Raw pointers know how long their underlying slice is? Ha?

I'm doing some evil pointer math, and the following is stumping me:

use std::ptr;

fn main() {
    let x: Vec<u8> = vec![1, 2, 3, 4, 5, 6];
    
    let m = &x[2..4];
    let n = &x[2..5];
    
    let mp: *const [u8] = m;
    let np: *const [u8] = &n[0..2];
    
    assert!(ptr::eq(m, &n[0..2]));
    assert!(ptr::eq(mp, np));
    
    let np2: *const [u8] = n;
    
    assert!(!ptr::eq(m, n));
    assert!(!ptr::eq(mp, np2));

    assert!(format!("{:?}", mp) == format!("{:?}", np2));
}

(run this in the playground)

m and n are both views on [1, 2, 3, 4, 5, 6], m is [3, 4], n is [3, 4, 5].

When I take the raw pointers of m and &n[0..2], they're considered equal. This makes sense, as they both index the underlying vector at the same place.

But when I take the raw pointer of just n, which starts at the same place as &n[0..2], it's considered unequal! This is despite the fact that, as the final assert! shows, the Debug representations of mp and np2 are equal.

What am I missing? How are the raw pointers seemingly encoding the length of the slice they originally were constructed from (in addition to the offset)?
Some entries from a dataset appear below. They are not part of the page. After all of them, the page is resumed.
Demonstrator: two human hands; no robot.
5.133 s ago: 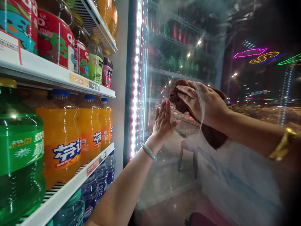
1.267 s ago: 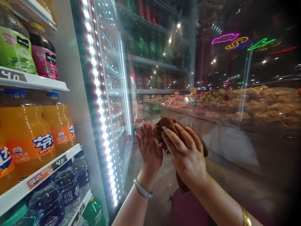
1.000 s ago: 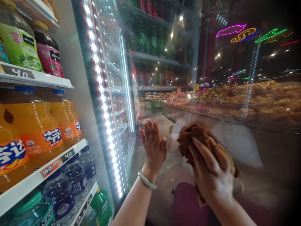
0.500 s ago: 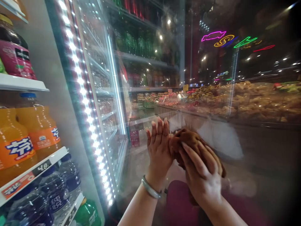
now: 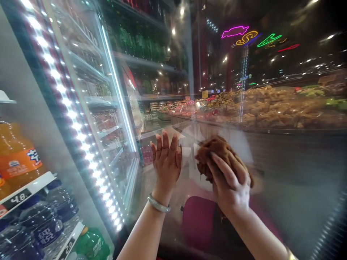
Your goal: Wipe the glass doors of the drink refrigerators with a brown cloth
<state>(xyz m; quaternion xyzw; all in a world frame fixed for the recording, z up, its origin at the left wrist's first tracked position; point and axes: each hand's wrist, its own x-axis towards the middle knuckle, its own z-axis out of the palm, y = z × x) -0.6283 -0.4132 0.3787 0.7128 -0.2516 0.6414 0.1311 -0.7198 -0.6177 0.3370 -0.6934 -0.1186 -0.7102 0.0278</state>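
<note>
A crumpled brown cloth [image 5: 215, 148] is bunched under my right hand [image 5: 230, 180], whose fingers press it against a glass door [image 5: 276, 173]. Flat with its fingers spread, my left hand [image 5: 166, 155] rests against or just before the same glass, to the left of the cloth. That wrist wears a pale bangle [image 5: 158, 205]. Some gap separates the two hands. Reflections in the glass blur what lies behind it.
At the left stands a lit drinks cooler with an orange soda bottle [image 5: 17, 155], water bottles [image 5: 45, 225] and a green bottle [image 5: 92, 242] on shelves. A bright LED strip [image 5: 73, 115] runs down its edge. Heaped goods [image 5: 271, 106] and neon signs [image 5: 246, 37] show in the glass.
My left hand has come away from the cloth, leftward, so a gap has opened between the hands. My right hand still holds the cloth. The view has turned right, shifting the shelves left.
</note>
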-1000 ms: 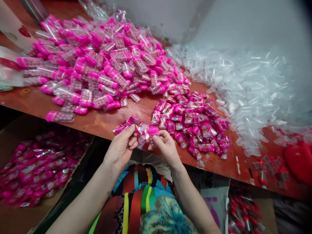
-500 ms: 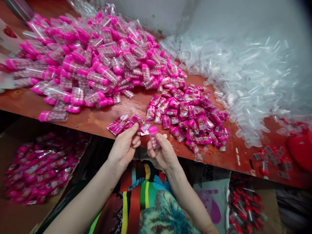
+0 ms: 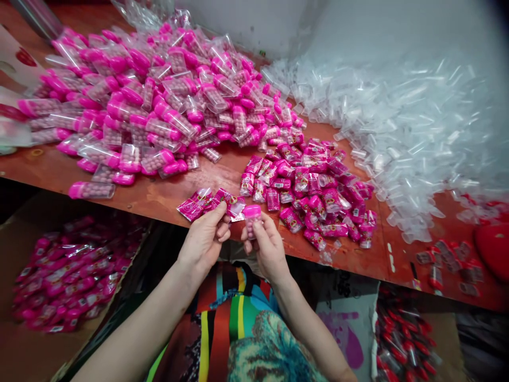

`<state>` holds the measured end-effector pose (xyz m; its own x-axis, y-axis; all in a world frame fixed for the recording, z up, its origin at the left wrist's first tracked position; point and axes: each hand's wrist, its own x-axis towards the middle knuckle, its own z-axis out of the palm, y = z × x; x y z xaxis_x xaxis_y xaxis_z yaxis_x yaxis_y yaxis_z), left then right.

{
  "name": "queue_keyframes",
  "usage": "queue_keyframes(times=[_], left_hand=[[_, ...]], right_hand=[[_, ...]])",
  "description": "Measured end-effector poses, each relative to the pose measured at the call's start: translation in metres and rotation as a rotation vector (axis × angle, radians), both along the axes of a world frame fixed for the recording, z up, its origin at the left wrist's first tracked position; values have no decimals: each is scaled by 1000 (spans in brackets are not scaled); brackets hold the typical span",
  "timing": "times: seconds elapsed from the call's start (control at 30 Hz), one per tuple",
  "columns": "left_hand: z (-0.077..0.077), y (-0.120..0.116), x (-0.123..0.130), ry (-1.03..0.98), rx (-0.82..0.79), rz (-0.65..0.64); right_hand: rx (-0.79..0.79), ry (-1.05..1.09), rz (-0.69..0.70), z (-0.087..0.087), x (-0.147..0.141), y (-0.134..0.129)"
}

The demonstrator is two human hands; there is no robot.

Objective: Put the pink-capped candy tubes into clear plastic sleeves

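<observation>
My left hand (image 3: 207, 233) pinches a pink printed wrapper (image 3: 237, 207) at the table's front edge. Beside that wrapper, more flat pink wrappers (image 3: 194, 204) lie on the wood. My right hand (image 3: 267, 241) holds a small clear bottle with a pink cap (image 3: 252, 213) and pink beads inside, cap up, close to the wrapper's right end. A large heap of pink-capped bottles (image 3: 170, 106) spreads over the left and middle of the table. Right of centre lies a pile of bottles in pink wrappers (image 3: 314, 191).
Clear containers (image 3: 401, 132) are heaped at the right on the red-brown table (image 3: 159, 196). Red-labelled pieces (image 3: 449, 254) and a red object (image 3: 493, 246) lie far right. Below stand a box of wrapped pink items (image 3: 75, 276) and one of red items (image 3: 405, 339).
The bottle in my right hand has turned slightly, its cap now facing the camera more, and the fingers have shifted around it. My left hand keeps its pinch. The view has shifted a little.
</observation>
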<state>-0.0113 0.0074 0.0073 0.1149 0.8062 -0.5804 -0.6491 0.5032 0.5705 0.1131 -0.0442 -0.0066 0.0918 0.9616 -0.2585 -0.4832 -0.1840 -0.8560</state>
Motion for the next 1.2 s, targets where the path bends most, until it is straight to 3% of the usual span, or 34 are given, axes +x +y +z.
queue_keyframes(times=[0.1,0.3,0.47,0.67,0.9,0.97,1.1,1.2], left_hand=[[0,-2,2,8,21,-9],[2,-5,3,68,89,-48],[2,-7,2,85,93,-79],[5,-6,0,21,107,-243],[2,-11,6,-52,56,-318],[2,-14,8,-55,57,-337],[1,-22,10,-24,74,-409],[2,-23,11,9,81,-435]], right_hand=[[10,-87,34,-2,-4,-3],[7,-46,115,-5,-7,-10],[5,-51,75,-4,-7,-7],[24,-82,127,-1,1,-6],[106,-554,150,-3,7,-8],[79,-448,119,-1,4,-7],[-81,-11,161,7,2,-1],[-114,14,172,13,5,3]])
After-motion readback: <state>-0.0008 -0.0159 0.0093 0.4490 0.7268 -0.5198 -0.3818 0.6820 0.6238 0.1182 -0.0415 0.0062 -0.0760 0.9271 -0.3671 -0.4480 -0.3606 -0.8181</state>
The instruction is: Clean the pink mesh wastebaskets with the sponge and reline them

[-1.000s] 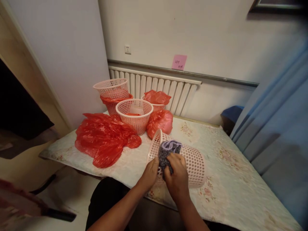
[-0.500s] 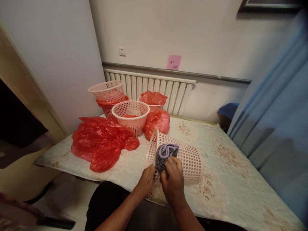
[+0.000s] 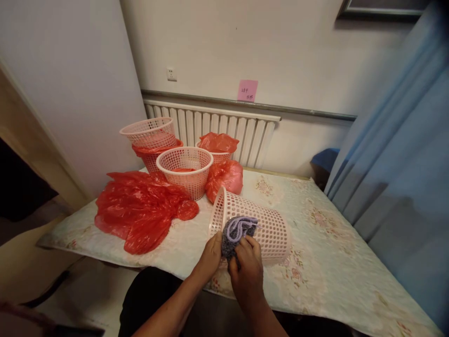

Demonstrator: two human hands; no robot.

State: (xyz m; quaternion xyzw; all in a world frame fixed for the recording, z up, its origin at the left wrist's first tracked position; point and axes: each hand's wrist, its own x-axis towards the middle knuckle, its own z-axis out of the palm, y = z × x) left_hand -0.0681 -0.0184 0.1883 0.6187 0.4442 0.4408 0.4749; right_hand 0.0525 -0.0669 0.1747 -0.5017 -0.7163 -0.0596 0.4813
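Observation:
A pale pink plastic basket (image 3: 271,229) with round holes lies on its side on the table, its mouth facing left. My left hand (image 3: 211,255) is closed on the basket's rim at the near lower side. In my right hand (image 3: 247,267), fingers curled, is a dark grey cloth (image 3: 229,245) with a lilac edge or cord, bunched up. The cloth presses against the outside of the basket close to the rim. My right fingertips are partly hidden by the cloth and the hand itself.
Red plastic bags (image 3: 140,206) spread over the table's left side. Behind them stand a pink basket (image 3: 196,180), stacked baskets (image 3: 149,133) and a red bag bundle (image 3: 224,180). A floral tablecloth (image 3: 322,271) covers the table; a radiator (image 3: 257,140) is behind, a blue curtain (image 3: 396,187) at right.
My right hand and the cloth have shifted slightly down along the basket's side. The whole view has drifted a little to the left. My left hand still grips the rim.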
I just got some appropriate schooling from @Gankra on Twitter:

Thank you so much!

1 Like

If you want to thin out a fat pointer (to a slice or trait object), you can do <fat_ptr> as *const (). For a pointer to a slice, this removes the length. For a trait object, this removes the vtbl ptr. Hopefully you don't need to do this, but some trivia.